There are little romance subplots all around me irl and I don't have the time to turn any of them into novels
Today I went to my favorite Italian restaurant and was seated at the table nearest the kitchen. We noticed a change to the menu. The list of pastas had been replaced by just "pasta of the day." We asked what the pasta of the day was. The waiter told us it was a mystery. So we ordered it, and when it came it was pasta with eggs and bacon, and I was so surprised and delighted by this unexpected whimsy that I started to clap. And then I noticed the chef watching me from the doorway and smiling. He had clearly come out wanting to see what people's reactions would be.
I'm not saying I love the chef or that the chef loves me. I am saying that is a seed with which to grow a romance that I don't have time to write.
Romance seedling of the day:
Tonight I went to a party and a woman asked me my name.
"Anna," I said.
"This confirms my theory," she said loudly, to the entire room. People stopped to listen. "ALL Anna's are drop dead gorgeous!"
I felt v flattered. I asked for her name.

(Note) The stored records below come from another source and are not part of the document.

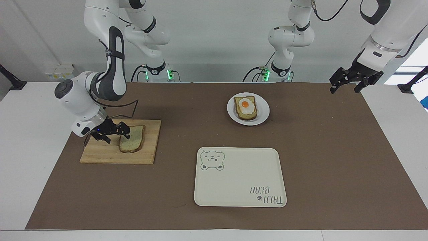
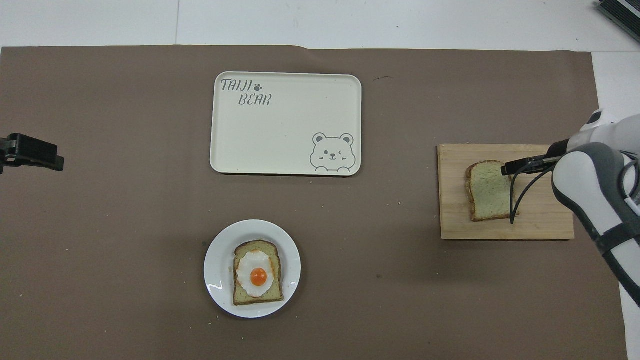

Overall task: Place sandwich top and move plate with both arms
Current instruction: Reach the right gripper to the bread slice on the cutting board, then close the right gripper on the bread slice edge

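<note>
Facing view
Cutting board (image 1: pixel 110 152): wooden, at the right arm's end of the table; the landmark for all below.
Sandwich top (image 1: pixel 133 144): flat on the board.
Right gripper (image 1: pixel 115 134): low over the board, at the slice's edge; jaws apart, one fingertip (image 1: pixel 127 136) over the crust; contact cannot be told.
Plate (image 1: pixel 264 110): well apart from the board, toward the left arm's end and nearer the robots; carries the egg-topped slice (image 1: pixel 246 107).
Tray (image 1: pixel 234 180): cream, bear drawing, farther from the robots than the board.
Left gripper (image 1: pixel 346 85): waits over the table's left-arm end, well apart from the board; jaws apart.

Overhead view
Cutting board (image 2: pixel 460 220): bears the sandwich top (image 2: pixel 487 192).
Right gripper (image 2: pixel 507 167): tip over the slice's edge.
Plate (image 2: pixel 217 265): well apart from the board.
Left gripper (image 2: pixel 30 152): jaw state cannot be told here.
</note>
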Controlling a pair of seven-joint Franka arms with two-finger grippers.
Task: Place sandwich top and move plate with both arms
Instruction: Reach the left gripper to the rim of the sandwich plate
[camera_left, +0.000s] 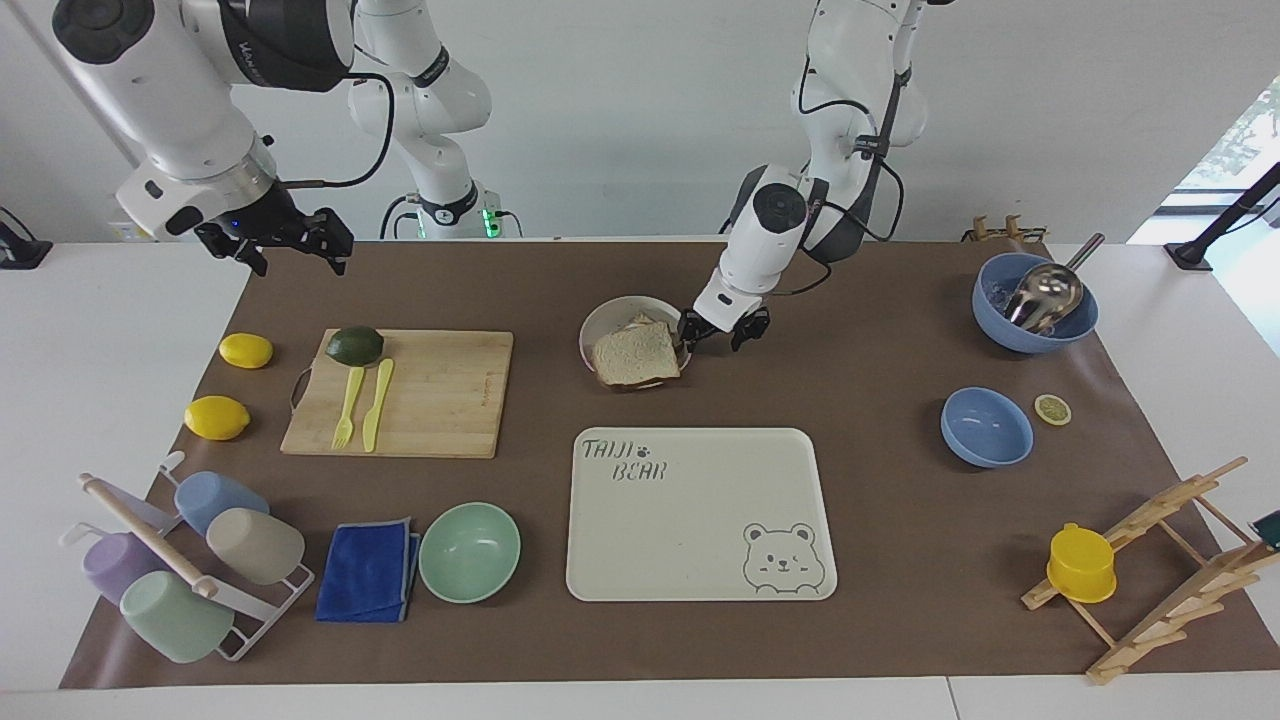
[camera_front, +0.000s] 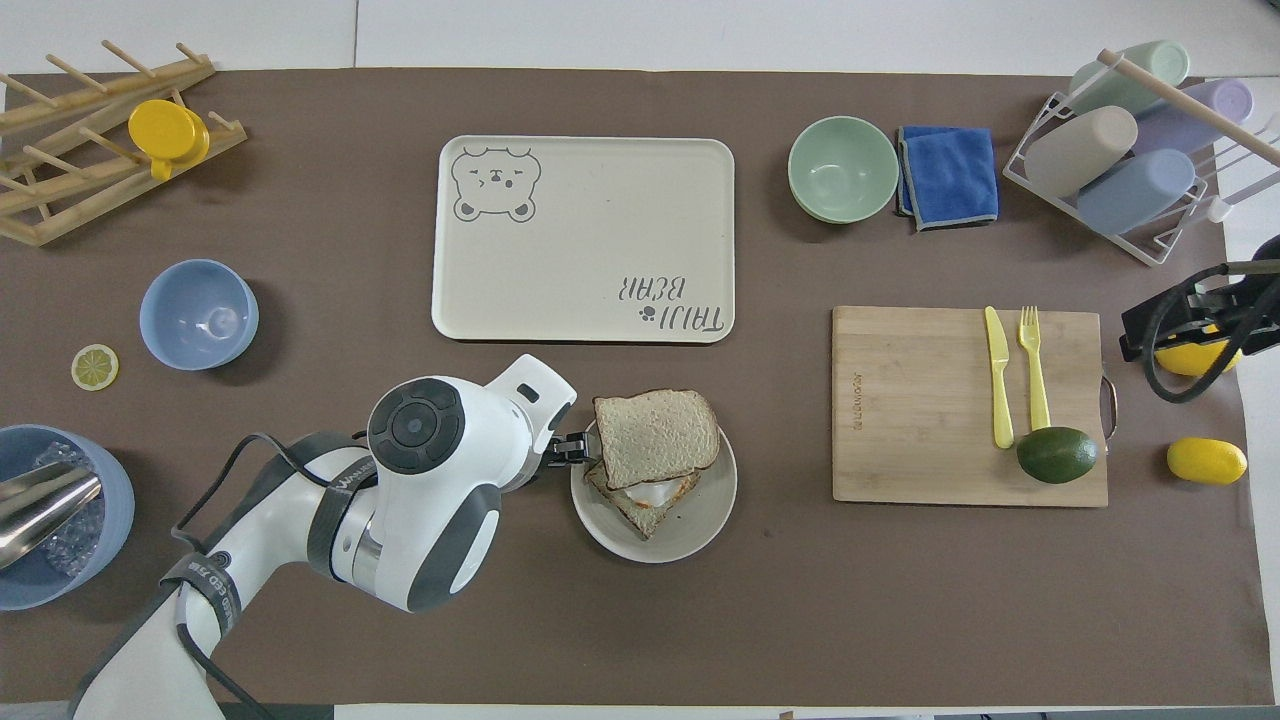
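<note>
The plate stands mid-table, nearer to the robots than the cream tray. On it lies a toast slice with fried egg, and the sandwich top rests on that, skewed and overhanging the rim; it also shows in the overhead view on the plate. My left gripper is low and open, one finger at the plate's rim on the left arm's side; it also shows in the overhead view. My right gripper is open and empty, raised over the mat's edge at the right arm's end.
The bear tray lies farther from the robots than the plate. A cutting board with avocado, fork and knife lies toward the right arm's end, two lemons beside it. Blue bowls and a wooden rack stand toward the left arm's end.
</note>
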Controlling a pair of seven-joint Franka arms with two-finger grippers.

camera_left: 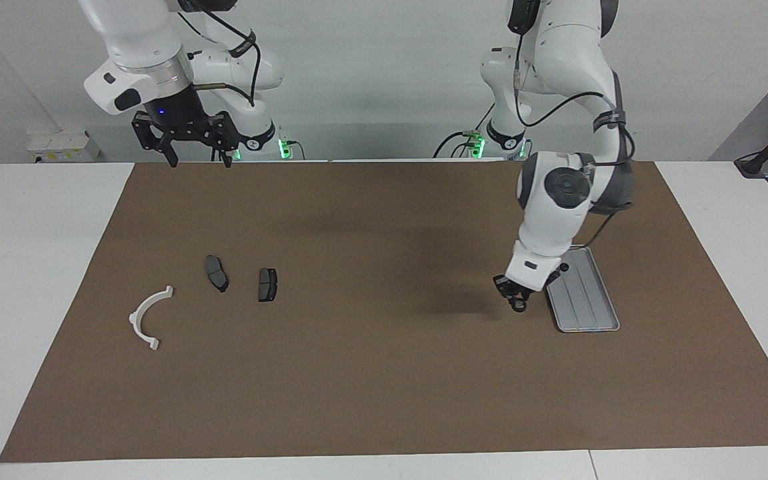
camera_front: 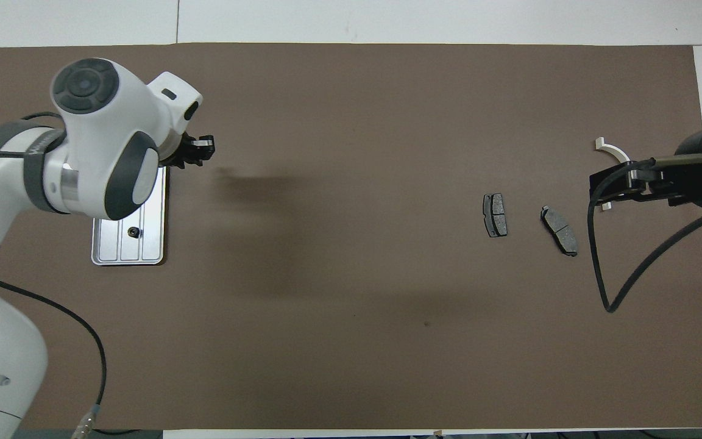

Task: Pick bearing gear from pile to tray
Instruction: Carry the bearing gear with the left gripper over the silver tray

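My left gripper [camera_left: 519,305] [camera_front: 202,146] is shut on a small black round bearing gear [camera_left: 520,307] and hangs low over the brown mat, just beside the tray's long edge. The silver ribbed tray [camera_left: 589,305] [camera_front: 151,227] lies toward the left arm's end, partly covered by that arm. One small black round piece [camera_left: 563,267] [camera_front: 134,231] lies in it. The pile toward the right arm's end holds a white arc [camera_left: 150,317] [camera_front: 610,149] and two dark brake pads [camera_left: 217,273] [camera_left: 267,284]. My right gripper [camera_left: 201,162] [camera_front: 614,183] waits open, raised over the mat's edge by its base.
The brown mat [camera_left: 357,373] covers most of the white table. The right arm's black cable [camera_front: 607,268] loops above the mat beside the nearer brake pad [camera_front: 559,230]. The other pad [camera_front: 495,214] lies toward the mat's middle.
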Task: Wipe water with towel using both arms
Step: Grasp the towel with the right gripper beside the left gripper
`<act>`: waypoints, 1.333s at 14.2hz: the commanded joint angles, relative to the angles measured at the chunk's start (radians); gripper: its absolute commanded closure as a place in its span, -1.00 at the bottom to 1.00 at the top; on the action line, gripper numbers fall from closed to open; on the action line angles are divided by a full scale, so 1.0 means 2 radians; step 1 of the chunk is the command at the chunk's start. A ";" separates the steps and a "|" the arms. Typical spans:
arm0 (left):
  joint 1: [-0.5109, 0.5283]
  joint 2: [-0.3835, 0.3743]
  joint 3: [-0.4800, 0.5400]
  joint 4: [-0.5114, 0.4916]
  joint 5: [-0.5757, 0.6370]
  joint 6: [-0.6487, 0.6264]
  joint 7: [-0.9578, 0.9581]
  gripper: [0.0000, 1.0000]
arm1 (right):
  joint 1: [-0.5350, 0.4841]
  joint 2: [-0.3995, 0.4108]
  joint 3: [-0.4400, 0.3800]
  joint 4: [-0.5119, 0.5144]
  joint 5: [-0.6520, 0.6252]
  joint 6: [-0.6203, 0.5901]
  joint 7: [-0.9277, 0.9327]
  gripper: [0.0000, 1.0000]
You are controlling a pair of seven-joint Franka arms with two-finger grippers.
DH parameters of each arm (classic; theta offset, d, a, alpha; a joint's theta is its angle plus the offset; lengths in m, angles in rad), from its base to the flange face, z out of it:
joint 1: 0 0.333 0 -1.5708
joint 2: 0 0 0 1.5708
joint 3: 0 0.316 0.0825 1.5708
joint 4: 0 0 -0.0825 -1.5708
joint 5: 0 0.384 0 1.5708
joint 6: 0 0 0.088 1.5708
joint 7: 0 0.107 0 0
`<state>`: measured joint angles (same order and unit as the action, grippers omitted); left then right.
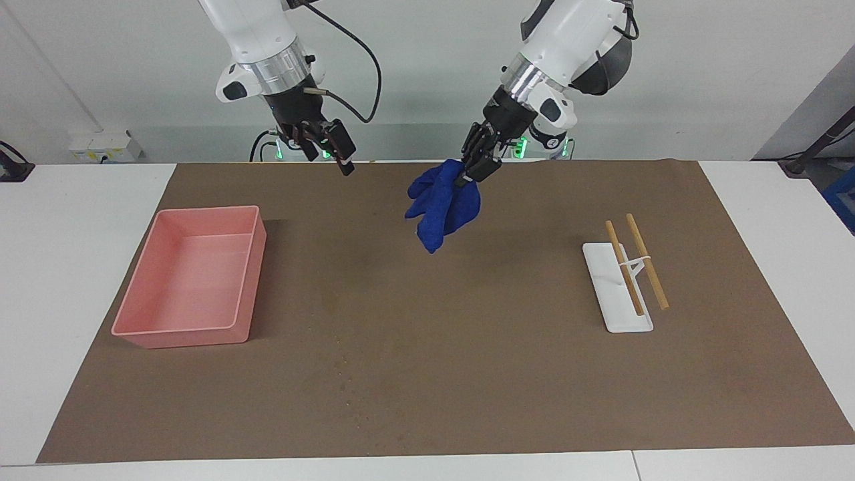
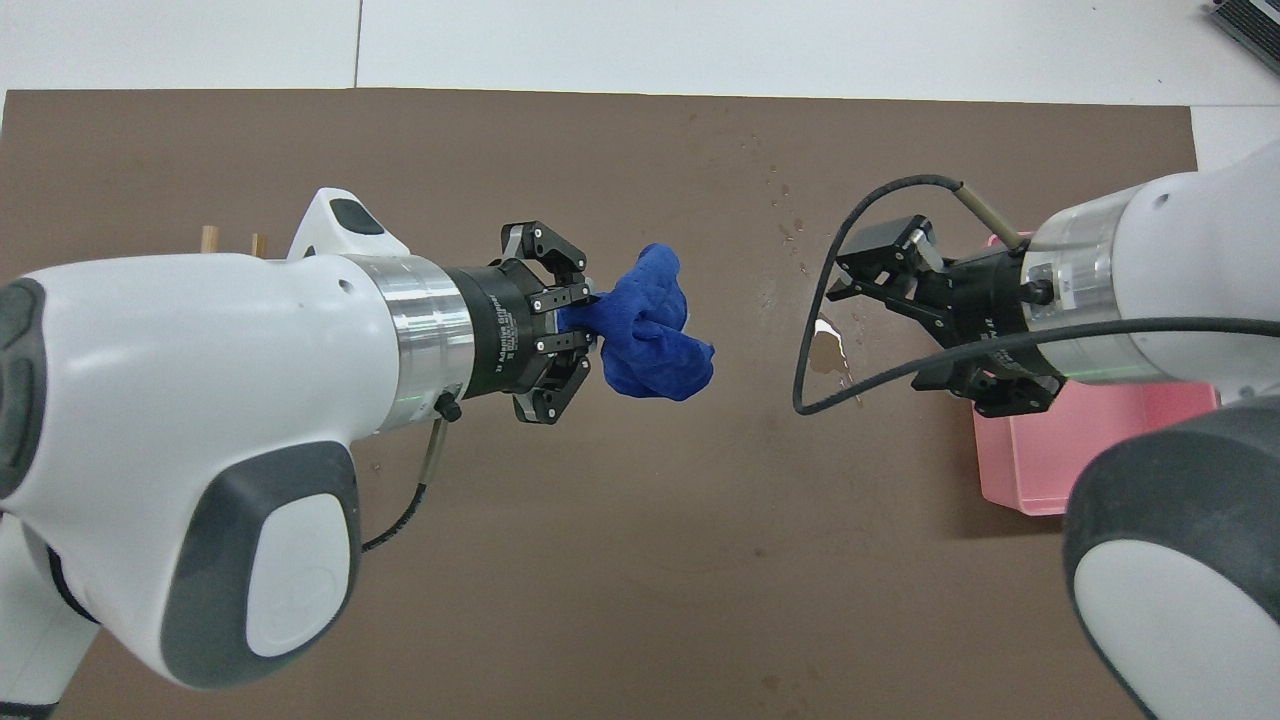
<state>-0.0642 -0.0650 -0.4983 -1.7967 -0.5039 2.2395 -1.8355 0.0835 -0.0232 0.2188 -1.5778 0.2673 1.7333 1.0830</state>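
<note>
In the facing view, the towel (image 1: 442, 206) is held in the air by the left gripper (image 1: 475, 168), whose jaws are closed on its upper edge. The blue cloth hangs down in a lumpy bunch over the middle of the brown mat (image 1: 467, 374), clear of the surface. The right gripper (image 1: 328, 148) is raised over the mat edge nearest to the robots, with its jaws spread and nothing between them. A pink tub (image 1: 190, 277) is seen toward the right arm's end of the table. A white stand (image 1: 613, 294) with two wooden sticks (image 1: 636, 266) is placed toward the left arm's end.

In the overhead view, the left gripper (image 2: 575, 322) is seen gripping the towel (image 2: 648, 340) from the side. The water (image 2: 828, 345) is shown as a small shiny puddle on the mat (image 2: 600, 560), with tiny drops farther from the robots. It lies between the towel and the right gripper (image 2: 880, 325), whose jaws are released. The tub (image 2: 1080, 450) is partly covered by the right arm.
</note>
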 commanded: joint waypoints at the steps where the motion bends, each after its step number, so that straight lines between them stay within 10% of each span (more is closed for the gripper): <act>1: -0.027 -0.003 0.006 -0.015 -0.012 0.044 -0.022 1.00 | 0.011 0.018 0.001 0.006 0.033 0.041 0.086 -1.00; 19: -0.058 -0.007 0.005 -0.017 -0.012 0.113 -0.016 1.00 | 0.049 0.015 0.003 -0.049 0.067 0.130 0.118 -0.94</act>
<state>-0.1571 -0.0650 -0.4987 -1.8184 -0.5041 2.4455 -1.8715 0.1818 0.0327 0.2212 -1.6308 0.3785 1.9381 1.3085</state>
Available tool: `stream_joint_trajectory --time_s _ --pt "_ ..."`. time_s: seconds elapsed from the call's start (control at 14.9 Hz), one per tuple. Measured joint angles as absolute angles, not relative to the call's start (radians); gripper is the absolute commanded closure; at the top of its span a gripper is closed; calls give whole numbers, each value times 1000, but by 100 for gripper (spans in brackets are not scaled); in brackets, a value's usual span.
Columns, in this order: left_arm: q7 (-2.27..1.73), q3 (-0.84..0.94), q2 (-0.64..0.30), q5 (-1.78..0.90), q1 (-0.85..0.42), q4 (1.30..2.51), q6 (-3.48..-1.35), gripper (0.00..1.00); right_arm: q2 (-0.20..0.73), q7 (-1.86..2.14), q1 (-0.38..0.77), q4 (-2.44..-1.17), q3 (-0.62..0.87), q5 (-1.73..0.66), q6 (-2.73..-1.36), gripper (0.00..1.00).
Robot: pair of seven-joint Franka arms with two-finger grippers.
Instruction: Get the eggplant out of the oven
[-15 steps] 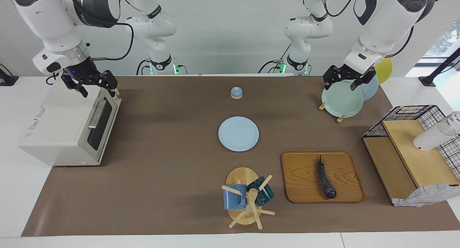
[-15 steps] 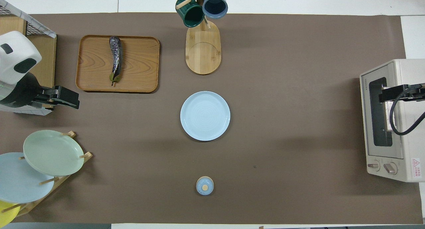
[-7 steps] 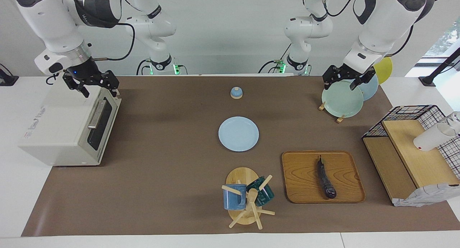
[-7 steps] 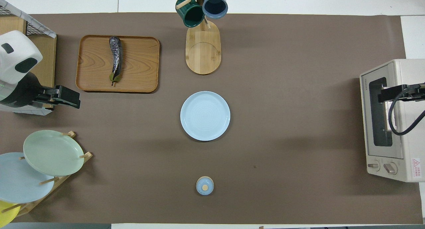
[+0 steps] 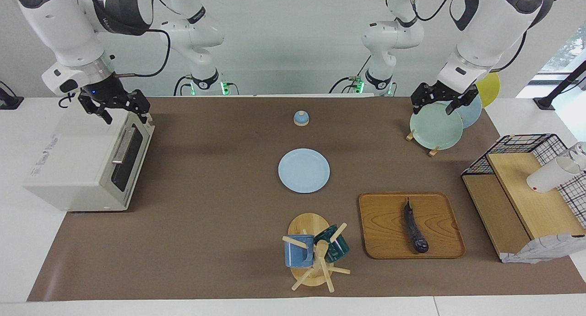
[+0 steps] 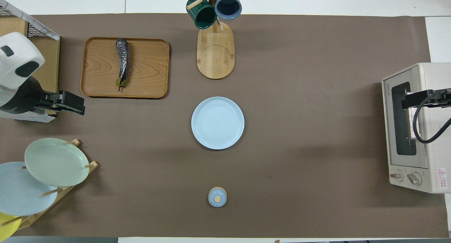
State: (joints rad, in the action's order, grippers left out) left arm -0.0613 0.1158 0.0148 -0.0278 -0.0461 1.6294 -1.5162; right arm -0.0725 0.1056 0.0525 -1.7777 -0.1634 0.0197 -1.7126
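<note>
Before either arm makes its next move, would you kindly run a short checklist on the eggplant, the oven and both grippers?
1. Eggplant out of the oven: ok, it lies on the wooden tray.
2. Oven door shut: ok.
3. Right gripper empty: ok, open, over the oven's top.
4. Left gripper empty: ok, open, over the green plate in the rack.
5. Eggplant free of both grippers: ok.

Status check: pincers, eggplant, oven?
Both pincers open and empty: right pincer over oven, left pincer over plate rack. Eggplant on wooden tray. Oven door shut.
</note>
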Motion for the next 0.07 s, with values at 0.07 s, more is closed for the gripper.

She flashed me a grin. "Anna."
Irl, do I love her and does she love me? No. But this is the seed of another romance book I don't have the time to write.
I was miserable. At a parade! All of my friends were drunk and misbehaving and smelled of rancid tequila. I felt alone and about a million years old. The sun was glaring daggers into my eyeballs.
And then! At this parade! A very large beautiful man I didn't know! Saw me squinting! Said, "I'm can block the sun for you" and stepped in front of me. My sun-blindness cleared into a vision of his gentle smile.
He was a mathematics professor! Very sober, soft-spoken, kind. Did not insult my drunk friends but also stood carefully apart from them. The perfect balance.
Do I love him? No. But he's a romantic hero in a book somewhere in the multiverse.
#these are very good example of what just looking and watching can add to your writing#i do this - not always for romance purposes but i just PAY ATTENTION to the people around me#because ordinary people are interesting and everyone has their own story#and they can inspire you in ways you'd never come up with yourself
Yes! This was a post about getting into the writing mindset.
I wasn't trying to share special memories or make a statement about the goodness of humanity (totally fine if that's what you got from this!). But this is a tool any writer could add to their toolbox: finding tidbits from life not merely through neutral observation but by observing the world through the lens of your own writing philosophy.
I write romance books. The romance genre at its best gives every kind of person the opportunity to be the hero of their own story. For me, observing the world through my writing philosophy means acknowledging the heroism intrinsic in us all. Thinking: What if this person were the romantic hero? Why would someone fall in love with them? For folks writing different kinds of stories, the approach may differ, but it'll still be creatively generative.